Si en général les sommets sont masculins (le Pilate, le Schilthorn), LA Rigi est une dame, une grande dame voire carrément une reine : la reine des Montagnes comme on l'appelle ainsi. Pourtant pas particulièrement haute (1797 m. d'altitude), c'est sans aucun doute la montagne la plus mythique de la région… tout simplement parce qu'elle a ouvert la voie au tourisme alpin.
Un train ne peut pas gravir une pente supérieure à 4%, il faut donc faire appel à un système d'engrenage. Au 18e siècle, c'est Nicolas Riggenbach qui le premier en Europe, construit un train à crémaillère. Un train avec une locomotive géniale, inspirée des modèles américains, qui avec sa chaudière placée à la verticale ne craint pas la déclivité de la pente ; elle reste immergée dans l'eau durant tout le trajet.
Cette invention est un succès et immédiatement, les touristes de toute l'Europe, en particulier les Britanniques, se pressent à la petite gare de Vitznau pour partir, en une heure et quelques poussières à travers pâturages et forêts, à la conquête de ce sommet de près de 2000 mètres d'altitude. Jusque là, seuls les plus riches d'entre eux pouvaient se l'offrir ; le voyage, long, laborieux et dangereux, s'effectuait à dos de porteurs. Ces solides montagnards de la région perdirent leur travail avec l'arrivée de ce premier chemin de fer à crémaillère d'Europe.
La Rigi n°7 (nom donné à la première locomotive qui gravit les flancs de la montagne), véritable pionnière, est inaugurée le 27 juin 1873 ; elle trace la voie et lance le tourisme alpin en Suisse et plus tard sur tout le continent.
Aujourd'hui, le tracé est toujours le même. Et même si le train est électrique, il reprend parfois en été son aspect d'antan ; entre juillet et septembre, une locomotive à vapeur transporte les passagers comme au 19e siècle, dans un épais nuage de fumée.

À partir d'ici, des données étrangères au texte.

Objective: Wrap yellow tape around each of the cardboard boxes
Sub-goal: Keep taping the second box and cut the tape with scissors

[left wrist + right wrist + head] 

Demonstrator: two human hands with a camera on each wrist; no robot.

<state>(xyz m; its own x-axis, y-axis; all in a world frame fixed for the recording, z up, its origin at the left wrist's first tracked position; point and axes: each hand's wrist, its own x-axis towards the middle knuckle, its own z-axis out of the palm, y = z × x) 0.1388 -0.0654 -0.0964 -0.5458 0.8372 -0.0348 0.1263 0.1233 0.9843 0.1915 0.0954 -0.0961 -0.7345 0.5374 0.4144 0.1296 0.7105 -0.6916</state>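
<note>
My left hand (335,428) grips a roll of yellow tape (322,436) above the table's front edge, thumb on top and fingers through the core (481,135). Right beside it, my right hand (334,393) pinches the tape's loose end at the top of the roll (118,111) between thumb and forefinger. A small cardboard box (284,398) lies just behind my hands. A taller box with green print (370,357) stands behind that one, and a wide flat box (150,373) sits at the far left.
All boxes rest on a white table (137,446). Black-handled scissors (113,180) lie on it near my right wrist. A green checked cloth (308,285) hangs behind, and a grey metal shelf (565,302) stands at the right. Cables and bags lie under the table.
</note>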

Les transports sur le Rigi se sont développés et modernisés. Au total, deux trains à crémaillère (au départ d'Arth-Goldau et de Vitznau) et un téléphérique (au départ de Weggis) serpentent actuellement la montagne jusqu'à son sommet… il y a le choix ! Là-haut, le panorama est époustouflant. A nos pieds, le lac des Quatre-Cantons s'étire au creux de ses montagnes, aux côtés des plus petits lacs de Zoug et de Lauerz, avec le plateau suisse, l'Oberland bernois et les Alpes en toile de fond. Parfois, lorsque la météo le permet, l'horizon s'arrête au-delà du Jura, presque jusqu'à la Forêt Noire en Allemagne, au-delà de la ville de Bâle.
Depuis maintenant près de deux siècles, le sommet du Rigi est réputé pour la splendeur de ses levers de soleil derrière la cime des Alpes. Au 19e siècle déjà, les touristes arrivaient la veille au soir et attendaient de longues heures que l'horizon se baigne d'or, un "horizon invraisemblable", un "chaos d'exagérations absurdes et d'amoindrissements effrayants" écrivit l'un de ses visiteurs les plus célèbres, Victor Hugo. Marc Twain lui n'écrivit rien puisqu'il oublia tout simplement de se réveiller…

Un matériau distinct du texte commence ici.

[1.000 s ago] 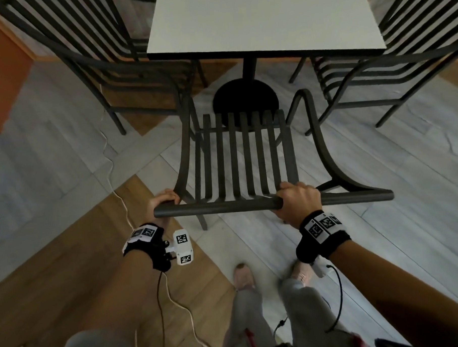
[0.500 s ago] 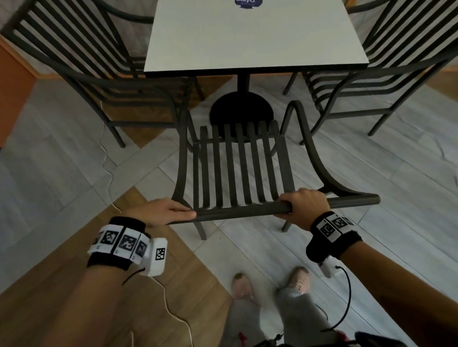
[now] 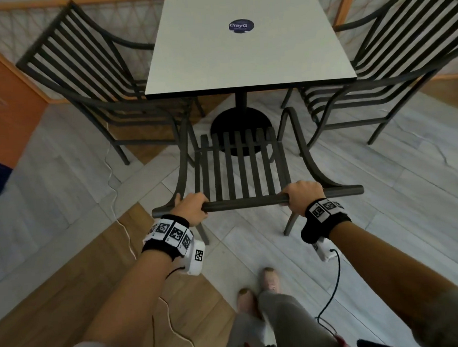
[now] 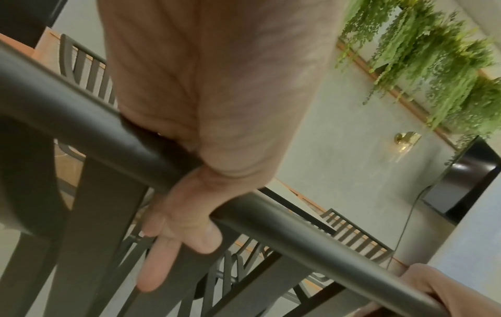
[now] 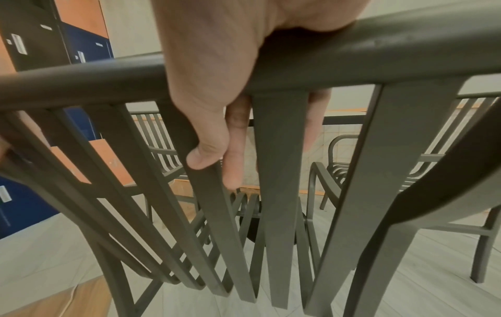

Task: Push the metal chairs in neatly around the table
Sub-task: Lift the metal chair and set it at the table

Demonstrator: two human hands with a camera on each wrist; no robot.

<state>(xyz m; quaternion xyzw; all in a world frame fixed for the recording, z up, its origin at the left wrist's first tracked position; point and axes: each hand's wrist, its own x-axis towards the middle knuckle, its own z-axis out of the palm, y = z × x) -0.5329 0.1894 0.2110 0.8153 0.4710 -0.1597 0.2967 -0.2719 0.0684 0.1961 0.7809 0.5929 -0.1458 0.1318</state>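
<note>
Both hands grasp the top rail of the near chair (image 3: 238,173), the left hand (image 3: 191,207) near its left end and the right hand (image 3: 303,196) right of the middle, and the seat stands just short of the table (image 3: 243,54) above its black round base (image 3: 240,123). Grey and wood floor (image 3: 381,193) spreads beneath; two more chairs (image 3: 87,74) flank the table, a white cable (image 3: 112,173) trails left, and hanging plants (image 4: 433,75) line the wall.

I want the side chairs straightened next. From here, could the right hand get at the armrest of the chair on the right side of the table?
Probably yes. The right hand now grips the near chair's top rail, but open floor lies between it and the right chair. It may take a step.
</note>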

100km de sentiers pédestres s'évadent sur les crêtes de la montagne, permettant aux marcheurs les plus sportifs de rejoindre la plaine à pied. Un équipement complet est nécessaire - chaussures adaptées et piolets - le parcours accuse un dénivelé de 1250 mètres ! Au départ de la station "Rigi-Kaltbad" quelques dizaines de mètres en dessous du sommet, prévoyez cinq heures pour rejoindre le village de Vitznau ou de Weggis.
Ingénieur suisse né en 1817 et disparu 82 ans plus tard, il est l'inventeur de la "crémaillère Riggenbach", un système d'engrenage conçu pour la première fois en 1871 dans le but de gravir la montagne Rigi, entre les cantons de Schwyz et de Lucerne. C'était alors le premier chemin de fer à crémaillère du continent.
La "crémaillère Riggenbach" se présente sous la forme de rails traditionnels reliés entre eux par des segments de métal carrés, sur lesquels s'accroche une roue dentée verticale qui supporte les wagons. C'est aujourd'hui encore l'un des systèmes de crémaillère les plus utilisés en Europe, il permet de gravir des pentes atteignant une déclivité de près de 50%.
La Suisse a su conserver et entretenir l'héritage de Riggenbach. Elle reste aujourd'hui un pays à la pointe de cette technologie, exploitant 40 lignes de chemins de fer à crémaillère (dont une ligne à Lausanne - Lausanne/Ouchy - aujourd'hui fermée qui était en fait un métro à crémaillère).